幕内力士達と取り組むようになってからは大きな壁 にぶつかって 中盤~終盤からは連敗してしまう。

「お前、このままで終わるつもりか!」と怒鳴られていました。

御嶽海

でもそれからがエライ!

自分の取り口を一生懸命スマホ動画で確認する。負けながらもただ負けているのではなく自分なりにどうすれば良いかをかを感じ取る。

幕内にはいろんなタイプの力士がいます。

「こういう力士にこの体制を許したら絶対にこの力士には勝てない。」

「自分がこういう体制になったら力が出ない。」 

いろんな事を感じながら負けている。そしてより低くより早く得意の突き押し相撲を極めるだけでなく対戦相手に会わせてとり方を変えてみる。正面攻めだけでなく横からも。新たな相撲の取り口を 攻め方を イメトレする。





(※2018年7月24日(火) 22:00~ NHK総合クローズアップ現代 放送の「御嶽海・密着3年半!秘蔵映像…意外な素顔」より)




<私の感想です>

これは相撲ファンに限らず見る人に元気を与えてくれる感動のシーンではなでしょうか。人は誰もが大きな壁にぶつかっったり 自信を砕かれ凹まされたら 諦めてしまいますよね、辞めてしまいますよね。

でも成功するチャンス、勝利するチャンスって 失敗とか負けの中にこそ存在するのだよね。辛い体験、悔しい思いとどう向き合うかで人生が変わってくる。そう思えるじゃありませんか。

御嶽海、本番で強くなる

それから一年

御嶽海は相変わらず稽古で弱いけれど本番で強いと言われるようになる。より低く、より早く、正面攻めだけでなく横からも対戦相手に会わせてとり方を変える 新たな相撲に進化。精神的に強くなった。
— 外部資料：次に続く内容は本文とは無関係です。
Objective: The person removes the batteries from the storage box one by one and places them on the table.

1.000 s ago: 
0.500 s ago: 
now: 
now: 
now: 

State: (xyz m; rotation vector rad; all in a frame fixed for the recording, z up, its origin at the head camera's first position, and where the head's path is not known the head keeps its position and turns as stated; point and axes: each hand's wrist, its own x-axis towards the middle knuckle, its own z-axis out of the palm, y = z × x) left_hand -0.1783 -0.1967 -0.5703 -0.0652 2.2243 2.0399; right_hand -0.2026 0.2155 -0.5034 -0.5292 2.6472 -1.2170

だからと言って今後も勝ち続けられるほど甘い世界ではないと思いますけれどこれからもっともっと強く成長できると期待できます。

2018年7月21日 大相撲 名古屋場所、初日から11連勝で初優勝

御嶽海 

大学を卒業してからですから遅めのスタート。十両でトップにつくまでは快進撃でしたが幕内力士達と取り組むようになってからは 中盤~終盤で連敗。大きな壁にぶつかって これで終わるかと思われた段階で自分と向き合い、自分の取り口負け相撲を良く研究して勝ち取った優勝。

優勝インタビューの御嶽海は感無量 手で涙をぬぐい泣く姿がとても清々しいと思えました。

大相撲は他の競技の様に体重別にクラスを分ける重量制を取っていません。日本の国技、神技でありながら外国出身の力士も参加します。体と体がぶつかり合う格闘技においては大きくて力の強い者が有利に違いありません。

それでも体格のハンディをものともせず、悔しさや自分の弱点と向き合いながら強く成長する姿には心から応援したくなりますし、見ているこちらが元気づけられている、勇気をもらっているとも感じられます。